- ACTIVITY -
Only one stretch of the records below should be repeated. It starts with the line containing "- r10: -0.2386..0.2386" and goes on through the line containing "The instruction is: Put", exactly as written.

[Data items]
########################################

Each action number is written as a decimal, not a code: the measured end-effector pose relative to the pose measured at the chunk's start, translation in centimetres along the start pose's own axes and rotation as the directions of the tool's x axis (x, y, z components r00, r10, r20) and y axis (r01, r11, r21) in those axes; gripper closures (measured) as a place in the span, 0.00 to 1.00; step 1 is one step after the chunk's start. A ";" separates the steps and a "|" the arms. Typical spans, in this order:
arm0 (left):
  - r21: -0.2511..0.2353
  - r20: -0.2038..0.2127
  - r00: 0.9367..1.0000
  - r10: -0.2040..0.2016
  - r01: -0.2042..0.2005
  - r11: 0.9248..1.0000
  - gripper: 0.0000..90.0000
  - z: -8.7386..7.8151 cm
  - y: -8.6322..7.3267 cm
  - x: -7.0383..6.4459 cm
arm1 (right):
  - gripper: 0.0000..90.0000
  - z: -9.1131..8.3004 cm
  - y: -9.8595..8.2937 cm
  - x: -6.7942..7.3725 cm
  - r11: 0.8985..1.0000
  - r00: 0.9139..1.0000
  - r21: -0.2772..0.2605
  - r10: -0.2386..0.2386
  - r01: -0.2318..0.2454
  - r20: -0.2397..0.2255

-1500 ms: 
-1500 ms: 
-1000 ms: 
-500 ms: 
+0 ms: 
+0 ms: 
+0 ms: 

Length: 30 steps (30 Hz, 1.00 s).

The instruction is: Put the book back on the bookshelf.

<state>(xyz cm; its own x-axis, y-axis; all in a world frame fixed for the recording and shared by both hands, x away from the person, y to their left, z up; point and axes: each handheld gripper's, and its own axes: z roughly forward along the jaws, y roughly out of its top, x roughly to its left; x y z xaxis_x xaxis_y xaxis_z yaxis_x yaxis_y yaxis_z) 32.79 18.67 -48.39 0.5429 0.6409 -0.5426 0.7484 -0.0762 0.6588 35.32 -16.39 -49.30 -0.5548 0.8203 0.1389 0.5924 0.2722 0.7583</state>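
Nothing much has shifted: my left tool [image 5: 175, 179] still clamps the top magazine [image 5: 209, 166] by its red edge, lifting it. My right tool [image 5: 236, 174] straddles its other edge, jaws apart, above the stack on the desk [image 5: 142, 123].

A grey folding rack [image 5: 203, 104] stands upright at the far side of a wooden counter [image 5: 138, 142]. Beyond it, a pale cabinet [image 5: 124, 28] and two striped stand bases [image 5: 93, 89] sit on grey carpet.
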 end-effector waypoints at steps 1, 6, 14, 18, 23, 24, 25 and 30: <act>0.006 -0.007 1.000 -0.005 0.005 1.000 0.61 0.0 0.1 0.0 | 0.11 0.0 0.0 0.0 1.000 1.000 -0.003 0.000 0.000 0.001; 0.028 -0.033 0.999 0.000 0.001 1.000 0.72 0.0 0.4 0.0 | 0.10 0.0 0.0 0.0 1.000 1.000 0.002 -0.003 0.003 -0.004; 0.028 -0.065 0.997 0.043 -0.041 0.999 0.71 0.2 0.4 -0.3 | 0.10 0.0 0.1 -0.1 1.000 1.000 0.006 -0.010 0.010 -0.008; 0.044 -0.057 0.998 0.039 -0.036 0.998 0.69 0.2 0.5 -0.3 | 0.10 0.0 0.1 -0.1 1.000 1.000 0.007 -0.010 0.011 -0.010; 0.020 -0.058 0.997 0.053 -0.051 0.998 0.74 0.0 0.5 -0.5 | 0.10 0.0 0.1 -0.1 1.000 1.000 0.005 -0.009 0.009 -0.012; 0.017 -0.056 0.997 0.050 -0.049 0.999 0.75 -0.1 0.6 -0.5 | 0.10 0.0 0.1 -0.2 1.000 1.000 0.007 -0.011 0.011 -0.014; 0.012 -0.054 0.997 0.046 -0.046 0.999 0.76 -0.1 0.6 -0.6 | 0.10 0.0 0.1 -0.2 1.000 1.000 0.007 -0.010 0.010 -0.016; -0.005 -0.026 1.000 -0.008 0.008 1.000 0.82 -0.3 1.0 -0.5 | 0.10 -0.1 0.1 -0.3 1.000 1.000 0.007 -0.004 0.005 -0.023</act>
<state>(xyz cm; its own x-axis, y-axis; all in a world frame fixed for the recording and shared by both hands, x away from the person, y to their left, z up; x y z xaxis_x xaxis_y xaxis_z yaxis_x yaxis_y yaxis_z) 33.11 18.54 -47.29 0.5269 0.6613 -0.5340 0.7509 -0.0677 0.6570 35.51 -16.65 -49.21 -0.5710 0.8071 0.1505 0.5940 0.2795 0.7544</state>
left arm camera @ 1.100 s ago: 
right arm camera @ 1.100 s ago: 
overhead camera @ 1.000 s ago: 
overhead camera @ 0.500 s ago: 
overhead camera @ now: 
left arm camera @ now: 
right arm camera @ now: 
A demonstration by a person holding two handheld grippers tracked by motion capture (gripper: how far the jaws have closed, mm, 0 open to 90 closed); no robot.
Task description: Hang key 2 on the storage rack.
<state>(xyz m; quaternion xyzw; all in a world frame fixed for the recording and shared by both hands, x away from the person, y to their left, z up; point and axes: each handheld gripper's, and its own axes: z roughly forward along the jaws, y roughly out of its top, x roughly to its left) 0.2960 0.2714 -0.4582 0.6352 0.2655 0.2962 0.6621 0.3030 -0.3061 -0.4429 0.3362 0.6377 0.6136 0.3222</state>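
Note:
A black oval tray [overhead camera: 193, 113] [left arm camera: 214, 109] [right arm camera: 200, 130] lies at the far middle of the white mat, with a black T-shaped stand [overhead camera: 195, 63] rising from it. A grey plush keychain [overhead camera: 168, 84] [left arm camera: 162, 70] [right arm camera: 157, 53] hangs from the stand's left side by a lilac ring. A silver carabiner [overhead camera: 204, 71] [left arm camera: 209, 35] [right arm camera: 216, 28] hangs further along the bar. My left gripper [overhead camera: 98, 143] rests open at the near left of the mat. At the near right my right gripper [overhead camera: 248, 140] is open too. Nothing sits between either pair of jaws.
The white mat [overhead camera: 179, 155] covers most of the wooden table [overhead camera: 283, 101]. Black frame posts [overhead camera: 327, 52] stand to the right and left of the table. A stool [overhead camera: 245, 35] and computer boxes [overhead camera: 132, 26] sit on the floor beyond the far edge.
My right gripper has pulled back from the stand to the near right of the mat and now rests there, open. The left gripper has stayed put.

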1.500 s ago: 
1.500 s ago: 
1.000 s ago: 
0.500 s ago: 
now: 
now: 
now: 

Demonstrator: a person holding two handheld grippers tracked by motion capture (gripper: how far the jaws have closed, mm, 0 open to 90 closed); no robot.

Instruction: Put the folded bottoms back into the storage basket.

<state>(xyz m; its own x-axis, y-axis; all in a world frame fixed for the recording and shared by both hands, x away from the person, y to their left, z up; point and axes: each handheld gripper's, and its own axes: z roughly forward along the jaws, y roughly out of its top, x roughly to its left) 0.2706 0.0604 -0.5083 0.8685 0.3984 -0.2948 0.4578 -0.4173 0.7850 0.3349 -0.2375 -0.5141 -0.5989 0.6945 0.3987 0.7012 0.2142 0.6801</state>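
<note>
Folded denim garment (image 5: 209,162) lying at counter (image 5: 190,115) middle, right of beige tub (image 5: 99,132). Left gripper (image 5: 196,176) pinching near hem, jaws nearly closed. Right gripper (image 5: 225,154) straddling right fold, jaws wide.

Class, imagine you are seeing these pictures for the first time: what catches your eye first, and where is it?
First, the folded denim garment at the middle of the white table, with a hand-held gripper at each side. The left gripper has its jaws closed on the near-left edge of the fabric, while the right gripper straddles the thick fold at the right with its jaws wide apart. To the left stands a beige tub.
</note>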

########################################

- YOUR RESPONSE -
  - r10: -0.2386..0.2386
  - r01: -0.2318..0.2454
  - r20: -0.2397..0.2255

-1500 ms: 
-1500 ms: 
-1000 ms: 
-500 ms: 
+0 ms: 
+0 ms: 
+0 ms: 

Length: 30 steps (30 Hz, 1.00 s).

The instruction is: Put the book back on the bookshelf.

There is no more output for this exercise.